Seeberg blieb zeit seines Lebens im guten Sinn konservativ; doch ist ihm bei dieser Einstellung die Sensibilität für soziale Fragen nie verlorengegangen. Er war einer der wenigen Theologieprofessoren seiner Zeit, der sich politischer und gesellschaftlicher Fragen angenommen hat (vgl. nur seine zahlreichen Artikel in der Kreuz-Zeitung oder der Vossischen Zeitung). Auch mit Fragen seiner baltischen Heimat beschäftigte sich Seeberg vornehmlich während und nach dem Ersten Weltkrieg (z.B. Baltenland- und Kultur, Die Erhellung der baltischen Art).

Er hatte für bestimmte Forderungen der deutschen Sozialdemokratie und der Gewerkschaften ein offenes Ohr, jedoch konnte er ihren Demokratisierungstendenzen keine Gegenliebe entgegenbringen. Nach dem Ende des Ersten Weltkrieges war er Rektor der Berliner Universität (1919). 1929 wurde Reinhold Seeberg emeritiert. Kurz zuvor hatte er erfolgreich die Promotion seines Schülers Dietrich Bonhoeffer mit der Arbeit „Sanctorum Communio. Eine dogmatische Untersuchung zur Soziologie der Kirche“ betrieben, sowie für Bonhoeffers weitere wissenschaftliche Laufbahn am systematischen Seminar der Berliner Universität gesorgt. Reinhold Seeberg starb am 23. Oktober 1935 in Ahrenshoop. Wenn auch heute seine Theologie und sein Eintreten für bestimmte Positionen im Ersten Weltkrieg, weithin unter dem mißverständlichen Kürzel „Kriegstheologie“ gefaßt, kritisch beurteilt werden (G. Brakelmann, K. Hammer), so wird doch durch die Betonung des Moments der Verkündigung für den modernen Menschen seine Theologie über die Zeit hinaus als bleibend angesehen werden können.

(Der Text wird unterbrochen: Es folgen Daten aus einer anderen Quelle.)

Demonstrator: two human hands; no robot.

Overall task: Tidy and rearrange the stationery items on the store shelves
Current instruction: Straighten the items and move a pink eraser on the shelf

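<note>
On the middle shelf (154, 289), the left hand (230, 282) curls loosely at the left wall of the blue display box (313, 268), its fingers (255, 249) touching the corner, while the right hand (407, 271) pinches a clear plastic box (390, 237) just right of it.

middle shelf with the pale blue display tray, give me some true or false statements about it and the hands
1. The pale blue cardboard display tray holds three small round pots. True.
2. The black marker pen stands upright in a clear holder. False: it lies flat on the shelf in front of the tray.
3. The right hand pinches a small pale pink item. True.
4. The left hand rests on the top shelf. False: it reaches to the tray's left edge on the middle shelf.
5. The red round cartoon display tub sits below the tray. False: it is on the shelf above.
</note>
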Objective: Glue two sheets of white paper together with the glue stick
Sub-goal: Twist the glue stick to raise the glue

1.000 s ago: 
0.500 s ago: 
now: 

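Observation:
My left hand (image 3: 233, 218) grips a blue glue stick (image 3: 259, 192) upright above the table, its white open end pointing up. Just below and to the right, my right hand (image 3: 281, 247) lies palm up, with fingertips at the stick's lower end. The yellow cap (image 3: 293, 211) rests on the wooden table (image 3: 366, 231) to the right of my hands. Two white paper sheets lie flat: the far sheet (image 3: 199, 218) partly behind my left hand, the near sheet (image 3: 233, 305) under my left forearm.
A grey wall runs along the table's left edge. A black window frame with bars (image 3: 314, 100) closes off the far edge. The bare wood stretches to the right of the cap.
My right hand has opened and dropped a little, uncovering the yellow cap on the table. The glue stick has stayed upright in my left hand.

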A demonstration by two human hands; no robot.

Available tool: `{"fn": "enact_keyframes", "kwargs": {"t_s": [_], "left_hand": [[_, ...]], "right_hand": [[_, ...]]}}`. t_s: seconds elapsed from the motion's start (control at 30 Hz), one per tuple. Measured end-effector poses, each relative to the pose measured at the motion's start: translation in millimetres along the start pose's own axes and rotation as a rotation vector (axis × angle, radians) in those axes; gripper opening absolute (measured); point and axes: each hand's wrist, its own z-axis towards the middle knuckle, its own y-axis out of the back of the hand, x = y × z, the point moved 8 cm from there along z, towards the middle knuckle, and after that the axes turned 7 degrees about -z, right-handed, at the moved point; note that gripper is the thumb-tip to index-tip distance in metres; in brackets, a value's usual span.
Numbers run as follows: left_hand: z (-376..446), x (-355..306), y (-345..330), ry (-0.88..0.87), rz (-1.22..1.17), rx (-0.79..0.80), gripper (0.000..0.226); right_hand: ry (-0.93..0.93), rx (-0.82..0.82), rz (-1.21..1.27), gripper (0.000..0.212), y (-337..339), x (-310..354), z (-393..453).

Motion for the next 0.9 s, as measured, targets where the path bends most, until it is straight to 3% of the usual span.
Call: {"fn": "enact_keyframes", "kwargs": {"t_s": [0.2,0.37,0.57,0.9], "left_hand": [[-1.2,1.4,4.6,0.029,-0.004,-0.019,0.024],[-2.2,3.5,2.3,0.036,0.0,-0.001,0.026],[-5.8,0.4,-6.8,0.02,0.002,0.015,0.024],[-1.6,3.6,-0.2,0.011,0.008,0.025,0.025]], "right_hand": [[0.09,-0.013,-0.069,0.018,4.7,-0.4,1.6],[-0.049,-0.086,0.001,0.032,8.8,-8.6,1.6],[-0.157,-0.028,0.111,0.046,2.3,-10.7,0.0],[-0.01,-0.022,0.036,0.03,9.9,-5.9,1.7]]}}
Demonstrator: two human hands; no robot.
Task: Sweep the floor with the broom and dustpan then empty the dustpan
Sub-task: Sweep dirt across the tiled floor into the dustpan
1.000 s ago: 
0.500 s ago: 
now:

Lit.: Der Nachlaß Reinhold Seebergs befindet sich im Bundesarchiv Koblenz: Bibliographie: H. Lammers, Reinhold Seeberg Bibliographie, Stuttgart-Berlin 1939; E. Bethge, Dietrich Bonhoeffer, München 19703; G. Brakelmann, Protestantische Kriegstheologie im Ersten Weltkrieg. Reinhold Seeberg als Theologe des deutschen Imperialismus, Bielefeld 1974; K. Hammer, Deutsche Kriegstheologie 1870-1918, München 1974; E. Schott, Art. Reinhold Seeberg, in: RGG3 Bd. V, Sp. 1632f. (Lit.!); G. Steege; Mythos. Differenzierung. Selbstinterpretation. Versuch einer erkenntnistheoretischen Grundlegung einer entmythologisierenden Theologie unter kritischem Rückblick auf die induktive Erkenntnismethode Reinhold Seebergs, Hamburg 1953.